**Dataset excerpt**
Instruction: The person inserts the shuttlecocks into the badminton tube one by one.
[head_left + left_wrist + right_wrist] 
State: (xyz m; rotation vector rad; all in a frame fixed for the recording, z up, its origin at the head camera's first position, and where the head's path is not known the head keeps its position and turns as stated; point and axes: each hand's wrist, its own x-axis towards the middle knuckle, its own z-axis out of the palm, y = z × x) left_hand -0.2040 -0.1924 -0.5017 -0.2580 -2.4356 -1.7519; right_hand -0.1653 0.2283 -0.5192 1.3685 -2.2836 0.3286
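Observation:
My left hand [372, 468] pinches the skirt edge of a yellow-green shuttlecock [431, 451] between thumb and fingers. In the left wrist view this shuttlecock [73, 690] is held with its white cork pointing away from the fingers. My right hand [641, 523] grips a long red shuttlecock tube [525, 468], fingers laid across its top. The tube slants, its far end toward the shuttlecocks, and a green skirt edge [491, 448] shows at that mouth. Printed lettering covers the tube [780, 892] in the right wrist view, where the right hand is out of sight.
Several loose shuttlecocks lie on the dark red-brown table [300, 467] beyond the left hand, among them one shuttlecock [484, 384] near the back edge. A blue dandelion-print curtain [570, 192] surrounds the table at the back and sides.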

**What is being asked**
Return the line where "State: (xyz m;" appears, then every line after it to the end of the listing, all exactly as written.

**Answer for this exercise**
State: (xyz m; rotation vector rad; all in a frame fixed for the recording, z up, its origin at the head camera's first position, and where the head's path is not known the head keeps its position and turns as stated; point and axes: each hand's wrist, its own x-axis towards the middle knuckle, its own z-axis out of the palm, y = z × x) left_hand -0.2040 -0.1924 -0.5017 -0.2580 -2.4356 -1.7519; right_hand -0.1653 0.2283 -0.5192 1.3685 -2.2836 0.3286
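Observation:
My left hand [372, 468] pinches the skirt edge of a yellow-green shuttlecock [431, 451] between thumb and fingers. In the left wrist view this shuttlecock [73, 690] is held with its white cork pointing away from the fingers. My right hand [641, 523] grips a long red shuttlecock tube [525, 468], fingers laid across its top. The tube slants, its far end toward the shuttlecocks, and a green skirt edge [491, 448] shows at that mouth. Printed lettering covers the tube [780, 892] in the right wrist view, where the right hand is out of sight.
Several loose shuttlecocks lie on the dark red-brown table [300, 467] beyond the left hand, among them one shuttlecock [484, 384] near the back edge. A blue dandelion-print curtain [570, 192] surrounds the table at the back and sides.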

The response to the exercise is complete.